応接間の金庫にあった宝飾類、現金はたいてい母に持ち出され、なくなっていた服も母自身が気に入っていたものばかりだった。
しっかり戸締まりもされており、自分の意志で家を出たに違いないと、警察は断定した。
ならばなぜ、これを忘れていったのか。
指輪を渡したときの、母の嬉しそうな顔。
横浜の方角、南の八畳の箪笥に仕舞っておく、と言っていたのに。
それとも。
不覚にも涙が出そうになる。
やはり、月子とわたしは娘ではないのか。
しかし、それならばあのとき、いなくなる直前、母がわたしに寄こした電話は何だったのだろう。
できれば、ちょっとこっちへ帰ってきてもらえるといいんだけど。
今思えば、その声はおろおろと頼りなげだった。ちょうど外出する間際で、何を大げさな、と相手にしなかった。
どうせまた、好女子が馬鹿な真似でもしでかしたのだろう。
今夜遅く、こちらからかけ直すと応えた。
だがそれ以降、母が電話に出ることはなかった。
もしあのとき、母の話を聞いていたら。
激しい後悔の念とともに、母の言いたかったことをあらんかぎり考えたものの、多少なりとも現実感があるのは、指輪を置いていく言い訳ばかりだった。

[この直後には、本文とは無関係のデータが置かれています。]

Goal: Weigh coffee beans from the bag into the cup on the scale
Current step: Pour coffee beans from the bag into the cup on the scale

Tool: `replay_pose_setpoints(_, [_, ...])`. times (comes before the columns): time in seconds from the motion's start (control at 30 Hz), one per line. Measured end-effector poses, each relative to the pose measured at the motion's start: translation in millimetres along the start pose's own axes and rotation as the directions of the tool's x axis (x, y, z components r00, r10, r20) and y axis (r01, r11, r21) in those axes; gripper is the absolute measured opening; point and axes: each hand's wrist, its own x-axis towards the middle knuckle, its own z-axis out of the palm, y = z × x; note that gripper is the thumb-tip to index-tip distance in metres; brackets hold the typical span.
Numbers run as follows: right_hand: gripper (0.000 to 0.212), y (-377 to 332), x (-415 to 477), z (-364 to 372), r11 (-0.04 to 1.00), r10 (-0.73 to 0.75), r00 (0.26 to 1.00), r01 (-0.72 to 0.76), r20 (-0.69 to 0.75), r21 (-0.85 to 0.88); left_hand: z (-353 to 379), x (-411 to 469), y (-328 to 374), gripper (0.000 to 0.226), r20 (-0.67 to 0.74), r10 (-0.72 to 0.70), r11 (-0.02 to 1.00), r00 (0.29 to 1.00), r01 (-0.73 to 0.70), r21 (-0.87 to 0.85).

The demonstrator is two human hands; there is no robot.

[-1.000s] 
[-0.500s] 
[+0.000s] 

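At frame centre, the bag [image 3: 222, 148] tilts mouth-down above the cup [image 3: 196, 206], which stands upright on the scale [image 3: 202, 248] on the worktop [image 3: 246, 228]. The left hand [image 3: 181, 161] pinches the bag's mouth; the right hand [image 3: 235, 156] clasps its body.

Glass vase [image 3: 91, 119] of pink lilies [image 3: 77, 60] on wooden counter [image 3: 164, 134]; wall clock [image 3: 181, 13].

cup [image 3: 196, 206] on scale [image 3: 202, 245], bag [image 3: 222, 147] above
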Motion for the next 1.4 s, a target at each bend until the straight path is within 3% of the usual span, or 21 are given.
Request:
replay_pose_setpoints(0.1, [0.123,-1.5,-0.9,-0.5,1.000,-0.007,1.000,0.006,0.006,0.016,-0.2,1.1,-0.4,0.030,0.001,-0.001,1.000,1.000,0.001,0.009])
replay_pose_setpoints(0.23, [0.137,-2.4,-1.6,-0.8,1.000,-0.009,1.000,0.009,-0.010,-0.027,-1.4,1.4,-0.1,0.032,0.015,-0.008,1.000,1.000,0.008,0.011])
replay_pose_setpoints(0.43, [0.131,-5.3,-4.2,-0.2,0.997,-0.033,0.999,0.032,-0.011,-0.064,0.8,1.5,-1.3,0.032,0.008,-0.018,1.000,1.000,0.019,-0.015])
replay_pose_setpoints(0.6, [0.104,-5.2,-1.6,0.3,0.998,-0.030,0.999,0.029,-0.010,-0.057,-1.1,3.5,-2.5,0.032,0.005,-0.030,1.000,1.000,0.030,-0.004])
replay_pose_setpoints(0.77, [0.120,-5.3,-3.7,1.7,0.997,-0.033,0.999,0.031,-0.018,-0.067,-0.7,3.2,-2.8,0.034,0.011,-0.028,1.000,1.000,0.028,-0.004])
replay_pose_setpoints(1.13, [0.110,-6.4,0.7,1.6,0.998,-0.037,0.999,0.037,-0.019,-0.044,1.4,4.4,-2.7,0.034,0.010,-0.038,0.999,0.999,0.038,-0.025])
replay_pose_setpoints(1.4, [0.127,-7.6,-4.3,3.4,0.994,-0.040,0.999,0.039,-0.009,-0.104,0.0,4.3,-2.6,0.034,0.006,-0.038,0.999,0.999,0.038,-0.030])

好女子なら、まずは美希の世話を放り出すことの申し開きだろう、と言うに違いない。誰も彼も、自分を中心に物事を考える。その点はわたしも好女子も大差ないかもしれない。
もとの自室に敷いた布団はやはり湿気が抜けきらず、よくは眠れなかった。
翌朝は曇り空だった。
裏山の頂からは、微かに薄陽が射していた。
その日は英語劇教室があり、昼過ぎには横浜に帰り着きたかった。
早い便に乗ろうと勝手口を出たとき、思い出したものがあった。
自室の六畳へ戻って押入を開けた。下の段からプラスチックの物入れを引きずり出す。
学生の頃に書いた原稿が入っていた。機会があったら読み返したいと思っていた。
ちょうどいいタイミングだ。美希も片づき、脚本執筆に本腰を入れられる。しばらく手を休めていたので、別の視点が見つかるかもしれない。
そう。観客を説得するのは、女主人公の過去だ。
過去。過去の原稿。
物入れの蓋を開けると、紐で縛り上げた紙の束が六つほど入っている。
気恥ずかしくなるような代物に違いないが、きっと何かのヒントに繋がるだろう。
見当をつけて紐をほどいていった。
が、記憶に相違して時期ごとに整理されてない。全部を抱えてゆくには重すぎ、必要なものを抜き出すのには時間が押していた。
物入れを畳に出したまま、とりあえず紙束を蓋に載せた状態にしておいた。誰かに頼んで、横浜へ送ってもらうことにしよう。
もちろん好女子は論外だが、と腕時計を見ながら腰を上げた。